I have a three part question:
1) If I have a $Cauchy(\theta, 1)$ with density:
$p(x-\theta) = \frac{1}{\pi\{1+{(x-\theta)^2}\}}$
and $x_1, ..., x_n$ forms i.i.d sample. I see on Wiki that this will make a likelihood function of:
$l(\theta) = -nlog\pi - \sum_{i=1}^{n} log(1+{(x_i-\theta)^2})$
But how is that derived?
2) What derivative rules would I use to show that:
$l'(\theta) = -2 \sum_{i=1}^{n} \frac{x_i-\theta}{1+(x_i-\theta)^2}$
(I feel this is probably straight-forward, but I am missing it)

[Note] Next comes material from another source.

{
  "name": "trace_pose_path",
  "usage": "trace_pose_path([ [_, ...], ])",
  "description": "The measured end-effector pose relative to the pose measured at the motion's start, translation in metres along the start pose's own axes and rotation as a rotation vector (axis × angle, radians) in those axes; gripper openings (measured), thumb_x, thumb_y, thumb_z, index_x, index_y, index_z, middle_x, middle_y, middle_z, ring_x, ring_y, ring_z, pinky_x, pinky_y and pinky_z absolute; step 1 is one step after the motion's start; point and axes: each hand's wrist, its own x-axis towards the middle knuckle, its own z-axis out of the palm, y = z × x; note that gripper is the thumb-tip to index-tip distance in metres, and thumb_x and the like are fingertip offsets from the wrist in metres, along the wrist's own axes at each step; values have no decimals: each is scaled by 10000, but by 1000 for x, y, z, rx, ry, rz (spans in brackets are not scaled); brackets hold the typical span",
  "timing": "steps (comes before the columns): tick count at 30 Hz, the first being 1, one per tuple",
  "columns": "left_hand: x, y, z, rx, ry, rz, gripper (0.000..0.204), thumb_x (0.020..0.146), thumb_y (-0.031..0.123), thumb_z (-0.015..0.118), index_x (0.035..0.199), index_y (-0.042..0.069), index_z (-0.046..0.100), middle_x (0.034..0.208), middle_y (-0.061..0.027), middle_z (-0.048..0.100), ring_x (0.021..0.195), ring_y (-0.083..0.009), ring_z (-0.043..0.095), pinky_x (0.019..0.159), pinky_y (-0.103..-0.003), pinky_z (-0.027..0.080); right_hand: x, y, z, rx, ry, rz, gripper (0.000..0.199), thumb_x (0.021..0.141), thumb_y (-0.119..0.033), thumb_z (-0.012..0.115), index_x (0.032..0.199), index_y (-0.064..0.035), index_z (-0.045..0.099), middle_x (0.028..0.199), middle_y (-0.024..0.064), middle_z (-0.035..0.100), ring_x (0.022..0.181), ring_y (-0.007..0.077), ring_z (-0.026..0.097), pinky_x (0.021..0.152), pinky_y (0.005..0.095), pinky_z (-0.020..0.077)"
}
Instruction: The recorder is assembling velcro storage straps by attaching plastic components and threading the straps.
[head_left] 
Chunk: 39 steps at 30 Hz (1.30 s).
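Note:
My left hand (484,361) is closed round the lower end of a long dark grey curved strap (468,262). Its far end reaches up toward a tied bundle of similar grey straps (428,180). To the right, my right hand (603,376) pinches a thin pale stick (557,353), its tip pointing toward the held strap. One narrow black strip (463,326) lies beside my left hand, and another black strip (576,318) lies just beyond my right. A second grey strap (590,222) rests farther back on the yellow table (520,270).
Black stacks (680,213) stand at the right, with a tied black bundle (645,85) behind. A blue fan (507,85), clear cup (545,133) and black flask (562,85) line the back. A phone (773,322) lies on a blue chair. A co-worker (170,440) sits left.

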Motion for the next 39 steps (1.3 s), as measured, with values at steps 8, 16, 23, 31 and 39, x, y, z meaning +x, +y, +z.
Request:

3) How would I obtain that the Fisher information is equal to $I(\theta)=\frac{n}{2}$?
I started by:
$\frac{\partial^2f(x;\theta)}{2\theta^2} = \frac{8(x-\theta)^2}{\pi[1+(x-\theta)^2]^3} - \frac{2}{\pi[1+(x-\theta)^2]^2}$
I think that I next need to find the integral of:
$I(\theta) = -E[\frac{\partial^2f(x;\theta)}{2\theta^2}]$
But I cannot get this last step of reducing this information to $\frac{n}{2}$.